If anything, it shoulda been Ben & Chris .... Kirk is looking JUSt as bad as Gordon does sometimes


----------



## rosenthall (Aug 1, 2002)

Wow. With 45 seconds left in the game, you kick the ball out to Ben Wallace at the 3 point line with 2 seconds left on the shot clock. Nice job, Kirk Hinrich.


----------



## truebluefan (May 27, 2002)

spongyfungy said:


> Kirk you idiot.


Yeah, he should have forced up a shot. I agree


----------



## BullSoxChicagosFinest (Oct 22, 2005)

Redepmtion!


----------



## JRose5 (May 4, 2003)

Kirk! Makes up for that last play.
4 point game, 20 seconds.


----------



## chibul (Oct 14, 2006)

FINALLY Kirk comes through in the clutch.


----------



## ChiBron (Jun 24, 2002)

Redeems his crappy 4th qtr w/ that shot.


----------



## truebluefan (May 27, 2002)

Hinrich hits a huge 3!!!


----------



## kirkisgod (Jul 25, 2005)

Maybe i worried a little too much about DU


----------



## kirkisgod (Jul 25, 2005)

Sacramento II?


----------



## spongyfungy (Oct 22, 2003)

thank you Kirk. He should have shot it before too. He needs to have a SG's mentality with Duhon out there with him.


----------



## chibul (Oct 14, 2006)

Anyone who has championship aspirations for us at this point is delusional. We still have a LONG way to go.


----------



## truebluefan (May 27, 2002)

Armstrong tackled Nocioni! Thrown out of the game


----------



## chibul (Oct 14, 2006)

What the hell was Armstrong even arguing about?


----------



## BullSoxChicagosFinest (Oct 22, 2005)

What a douche Armstrong is 'He pushed me into him' LMAO


----------



## chibul (Oct 14, 2006)

Maybe the Bears should sign Darrell Armstrong.


----------



## ChiBron (Jun 24, 2002)

Armstrong ejected for that tackle! A technical IMO would've been fine. He didn't hit him that hard. But what the hell game's over anyway!


----------



## truebluefan (May 27, 2002)

chibul said:


> Anyone who has championship aspirations for us at this point is delusional. We still have a LONG way to go.
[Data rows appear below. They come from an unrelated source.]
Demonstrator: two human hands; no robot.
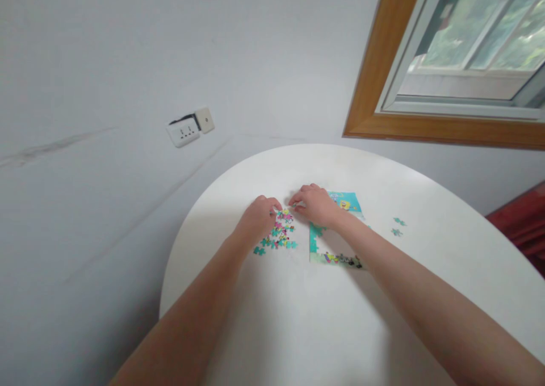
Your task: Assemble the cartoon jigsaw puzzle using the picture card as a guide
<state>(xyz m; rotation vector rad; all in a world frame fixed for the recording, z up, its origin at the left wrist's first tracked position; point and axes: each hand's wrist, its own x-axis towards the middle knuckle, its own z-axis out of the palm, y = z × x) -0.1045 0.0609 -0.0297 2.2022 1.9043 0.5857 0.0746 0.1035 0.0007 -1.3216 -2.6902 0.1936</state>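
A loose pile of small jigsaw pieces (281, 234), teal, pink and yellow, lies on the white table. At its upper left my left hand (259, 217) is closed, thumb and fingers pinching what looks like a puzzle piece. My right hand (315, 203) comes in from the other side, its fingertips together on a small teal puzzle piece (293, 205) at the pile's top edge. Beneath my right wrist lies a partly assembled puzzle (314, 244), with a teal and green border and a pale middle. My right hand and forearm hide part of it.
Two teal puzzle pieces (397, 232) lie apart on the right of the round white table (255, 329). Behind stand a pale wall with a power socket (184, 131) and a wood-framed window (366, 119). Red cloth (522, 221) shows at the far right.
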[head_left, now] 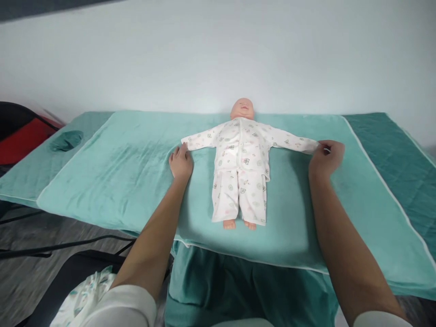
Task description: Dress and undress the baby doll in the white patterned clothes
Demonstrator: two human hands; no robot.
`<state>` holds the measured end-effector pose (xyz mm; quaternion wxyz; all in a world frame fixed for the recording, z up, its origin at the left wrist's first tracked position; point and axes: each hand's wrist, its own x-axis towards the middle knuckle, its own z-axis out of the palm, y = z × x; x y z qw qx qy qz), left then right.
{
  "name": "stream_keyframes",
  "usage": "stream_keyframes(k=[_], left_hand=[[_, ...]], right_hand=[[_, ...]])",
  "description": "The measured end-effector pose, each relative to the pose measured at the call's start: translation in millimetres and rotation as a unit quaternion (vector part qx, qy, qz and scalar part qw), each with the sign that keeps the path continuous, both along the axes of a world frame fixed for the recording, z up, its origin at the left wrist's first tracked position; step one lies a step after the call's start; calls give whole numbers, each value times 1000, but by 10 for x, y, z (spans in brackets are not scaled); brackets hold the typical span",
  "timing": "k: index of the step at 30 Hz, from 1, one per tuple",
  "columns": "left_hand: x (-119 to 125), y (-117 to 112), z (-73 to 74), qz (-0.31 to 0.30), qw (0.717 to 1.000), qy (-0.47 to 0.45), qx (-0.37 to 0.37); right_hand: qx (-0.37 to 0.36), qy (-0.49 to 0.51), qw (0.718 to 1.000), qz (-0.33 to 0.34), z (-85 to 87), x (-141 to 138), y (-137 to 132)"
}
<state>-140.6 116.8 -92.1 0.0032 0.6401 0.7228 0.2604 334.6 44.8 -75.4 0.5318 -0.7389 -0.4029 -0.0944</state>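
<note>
A baby doll (pixel 243 108) lies on its back on a green padded bed, head toward the wall. It wears a white printed long-sleeved top (pixel 241 144) and matching pants (pixel 239 195), with both sleeves stretched out sideways. My left hand (pixel 181 162) rests palm down on the bed, fingers apart, its thumb side touching the cuff of the sleeve at the left. At the other side, my right hand (pixel 326 158) pinches the end of the right-hand sleeve (pixel 296 141). The doll's hands are hidden; its feet (pixel 229 224) show below the pants.
The green bed cover (pixel 112 181) reaches to a white wall (pixel 218 54). A face hole (pixel 66 141) is at the bed's left end. On the lower left, a black chair (pixel 64 277) holds a bunched white and green cloth (pixel 85 293). Something red and black (pixel 23 141) stands at the far left.
</note>
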Motion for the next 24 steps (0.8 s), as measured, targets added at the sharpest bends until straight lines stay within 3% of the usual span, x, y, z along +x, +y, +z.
stream_keyframes(k=[8, 16, 24], left_hand=[[-11, -6, -10, -1, 1000, -11, 11], [12, 6, -7, 9, 1000, -9, 20], [-2, 21, -25, 18, 1000, -13, 21]], right_hand=[[-62, 110, 992, 3, -65, 13, 94], [-37, 112, 983, 137, -56, 194, 413], [-48, 81, 991, 93, -89, 233, 377]])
Yep. We need Gordon to show up more often, that's one thing. We have problems, no doubt


----------



## spongyfungy (Oct 22, 2003)

That one looked worse than it really was. He was just trying to wrap him up


----------



## kirkisgod (Jul 25, 2005)

Hope Nocioni is okay.


Good win for the Bulls tonight. Showed they can win when they play really really ugly. 
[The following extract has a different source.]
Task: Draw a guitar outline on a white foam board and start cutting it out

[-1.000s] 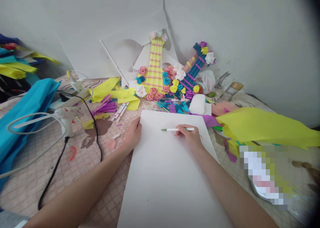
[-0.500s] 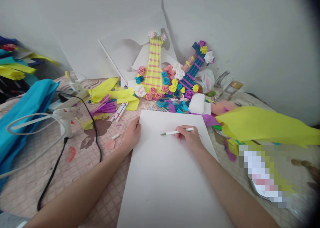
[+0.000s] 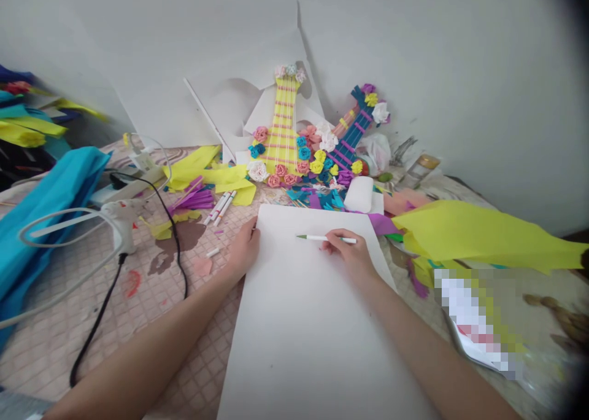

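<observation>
A large white board [image 3: 294, 322] lies in front of me, its surface blank apart from tiny specks. My left hand [image 3: 246, 245] grips the board's left edge near the far corner, with the fingertips partly hidden. Over the upper part of the board, my right hand [image 3: 347, 251] is closed around a white marker [image 3: 315, 238] with a green pointed tip. The marker lies nearly level, pointing left; whether its tip touches the surface I cannot tell.
Two paper guitars, one yellow [image 3: 286, 122] and one blue [image 3: 354, 131], lean at the back. White markers [image 3: 221, 208] and paper scraps lie left. A power strip [image 3: 120, 220] with cables stands further left. Yellow crepe paper [image 3: 488, 233] spreads at right.
The marker's green tip has risen slightly toward the board's far edge, so the marker is now more level. My left hand keeps its hold on the board. The view has shifted a little.
</observation>
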Motion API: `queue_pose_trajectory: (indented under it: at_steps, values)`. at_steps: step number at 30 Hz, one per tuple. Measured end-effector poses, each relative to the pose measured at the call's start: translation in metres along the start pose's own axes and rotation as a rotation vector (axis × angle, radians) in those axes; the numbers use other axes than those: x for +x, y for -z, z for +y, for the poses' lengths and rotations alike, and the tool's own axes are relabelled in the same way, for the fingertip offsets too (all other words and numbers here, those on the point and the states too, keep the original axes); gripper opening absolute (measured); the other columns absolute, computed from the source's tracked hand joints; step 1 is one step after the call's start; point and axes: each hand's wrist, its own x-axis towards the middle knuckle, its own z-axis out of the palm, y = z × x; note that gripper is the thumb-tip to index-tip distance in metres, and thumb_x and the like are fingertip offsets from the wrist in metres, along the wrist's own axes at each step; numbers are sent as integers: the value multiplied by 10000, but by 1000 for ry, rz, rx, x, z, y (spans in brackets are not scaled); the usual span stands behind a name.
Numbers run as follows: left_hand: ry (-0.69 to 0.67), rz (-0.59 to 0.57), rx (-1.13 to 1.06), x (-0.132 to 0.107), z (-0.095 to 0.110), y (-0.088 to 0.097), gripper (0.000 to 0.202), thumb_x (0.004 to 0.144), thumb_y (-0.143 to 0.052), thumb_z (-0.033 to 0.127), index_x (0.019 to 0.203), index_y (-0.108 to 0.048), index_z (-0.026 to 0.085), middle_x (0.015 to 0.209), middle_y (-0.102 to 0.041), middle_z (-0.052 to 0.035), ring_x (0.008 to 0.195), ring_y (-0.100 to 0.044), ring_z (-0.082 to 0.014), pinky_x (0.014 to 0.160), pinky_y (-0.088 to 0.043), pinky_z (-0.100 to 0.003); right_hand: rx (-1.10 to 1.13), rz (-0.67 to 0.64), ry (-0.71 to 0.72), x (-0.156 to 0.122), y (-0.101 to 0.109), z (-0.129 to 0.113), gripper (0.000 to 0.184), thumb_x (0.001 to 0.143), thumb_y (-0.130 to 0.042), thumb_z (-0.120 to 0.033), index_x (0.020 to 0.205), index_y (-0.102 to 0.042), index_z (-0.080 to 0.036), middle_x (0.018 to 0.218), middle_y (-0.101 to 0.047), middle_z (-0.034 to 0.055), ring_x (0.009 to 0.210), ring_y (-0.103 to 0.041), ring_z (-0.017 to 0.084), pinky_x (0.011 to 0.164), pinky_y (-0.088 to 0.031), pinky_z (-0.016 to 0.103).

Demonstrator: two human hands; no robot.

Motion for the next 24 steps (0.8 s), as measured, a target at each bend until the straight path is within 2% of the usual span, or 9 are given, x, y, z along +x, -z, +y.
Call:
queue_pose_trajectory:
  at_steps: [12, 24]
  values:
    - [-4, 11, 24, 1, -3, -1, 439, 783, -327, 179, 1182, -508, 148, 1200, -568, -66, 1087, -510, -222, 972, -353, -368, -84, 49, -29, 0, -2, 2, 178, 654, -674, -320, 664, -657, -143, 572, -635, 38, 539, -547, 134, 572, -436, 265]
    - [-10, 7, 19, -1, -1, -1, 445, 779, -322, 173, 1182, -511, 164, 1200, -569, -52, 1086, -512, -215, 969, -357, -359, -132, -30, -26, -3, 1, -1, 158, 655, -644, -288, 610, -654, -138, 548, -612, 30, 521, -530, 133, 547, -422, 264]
Gutty effort out of Wallace tonight. Played all game. Made up for the ugly first half with some offensive post moves and a whole lot of rebounds.


----------



## chibul (Oct 14, 2006)

He wasn't ejected for the tackle...he was given a technical and then ejected for continuing to complain after the flagrant was called.


----------



## BullSoxChicagosFinest (Oct 22, 2005)

I think the T/ejection came after his arguing


----------



## truebluefan (May 27, 2002)

Big win.


----------



## chibul (Oct 14, 2006)

Monster game from Wallace...48 minutes, 8 points, 18 rebounds.


----------



## DaBullz (Jul 15, 2002)

spongyfungy said:


> That one looked worse than it really was. He was just trying to wrap him up


Yeah, that's what I saw. It wasn't deliberate or really flagrant.


----------



## lougehrig (Mar 1, 2005)

Incredible game going on between the Bucks and Jazz. Redd has like 54 points. Bucks almost climb back from 24 point deficit. BTW, Deron Williams with 27 points, 14 points, 5 steals (maybe he was just as good a pick as Paul???).


----------



## The 6ft Hurdle (Jan 25, 2003)

Ugly win, but I'll take it.


----------



## spongyfungy (Oct 22, 2003)

lougehrig said:


> Incredible game going on between the Bucks and Jazz. Redd has like 54 points. Bucks almost climb back from 24 point deficit. BTW, Deron Williams with 27 points, 14 points, 5 steals (maybe he was just as good a pick as Paul???).


41 pts? wow! 

he ain't sharin deron anymore.


----------



## rosenthall (Aug 1, 2002)

Kirk redeems himself with a 3 that puts us back up by 4. On the next possession, Noc gets tackled by Darrell Armstrong, who gets a flagrant 2, and then an ejection. We shoot 1 technical free throw, 2 free throws for the flagrant, and then get the ball back. Kirk gets fouled, hits both, and we get a nice 5 point possesion to seal the game.


----------



## chibul (Oct 14, 2006)

lougehrig said:


> Incredible game going on between the Bucks and Jazz. Redd has like 54 points. Bucks almost climb back from 24 point deficit. BTW, Deron Williams with 27 points, 14 points, 5 steals (maybe he was just as good a pick as Paul???).


Televised anywhere?


----------



## Hustle (Dec 17, 2003)

A win is a win. It wasn't pretty but there were plenty of bright spots. Deng and Wallace were fantastic.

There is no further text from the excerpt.